> **Aim of the exercise**
Make an exact copy of the listing below. Pictures stay out of it.

> **Information shown**
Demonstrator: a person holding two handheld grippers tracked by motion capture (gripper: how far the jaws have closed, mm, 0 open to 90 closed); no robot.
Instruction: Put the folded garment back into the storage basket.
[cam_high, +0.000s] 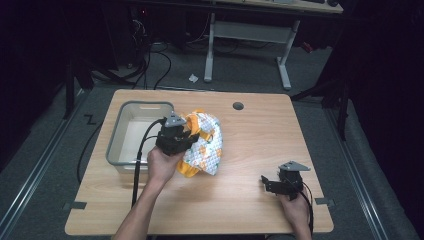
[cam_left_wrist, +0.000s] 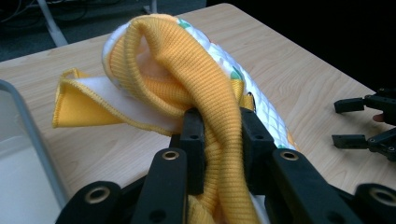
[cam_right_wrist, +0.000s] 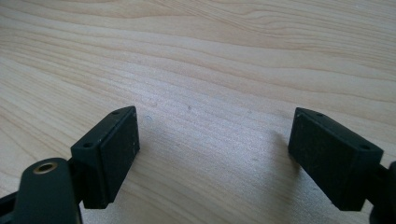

> **Output below**
Demonstrator: a person holding two handheld grippers tracked by motion capture (gripper: how far the jaws have closed, mm, 0 open to 90 closed); no robot.
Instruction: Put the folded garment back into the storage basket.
[cam_high, +0.000s] 
[cam_left_wrist, +0.000s] 
[cam_right_wrist, +0.000s] 

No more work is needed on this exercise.